Aim of the task » The expected output is the data below, character for character, without its pictures.
------------------------------------
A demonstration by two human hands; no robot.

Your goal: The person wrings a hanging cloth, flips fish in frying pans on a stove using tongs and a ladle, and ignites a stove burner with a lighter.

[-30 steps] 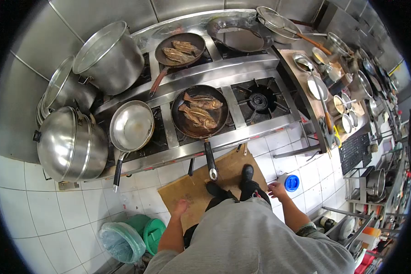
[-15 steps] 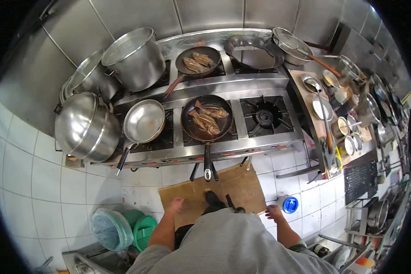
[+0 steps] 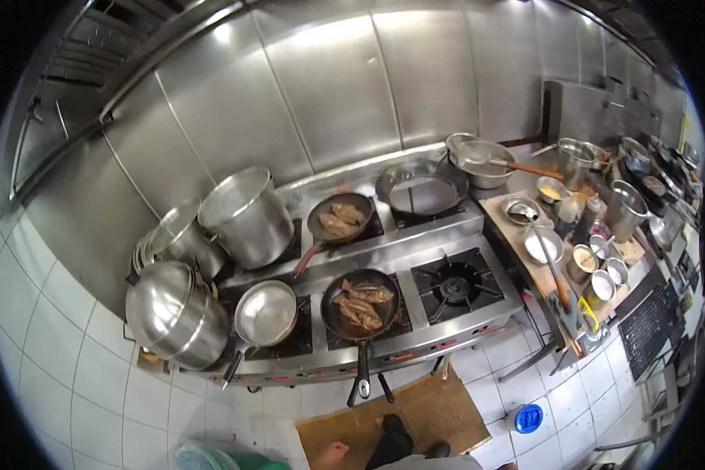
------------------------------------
Finished exercise »
A demonstration by two human hands; no robot.

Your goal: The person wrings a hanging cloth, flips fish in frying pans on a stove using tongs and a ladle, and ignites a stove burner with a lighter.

[-30 steps] 
[-15 steps] 
[+0 steps] 

The output contains the complete answer to the exercise.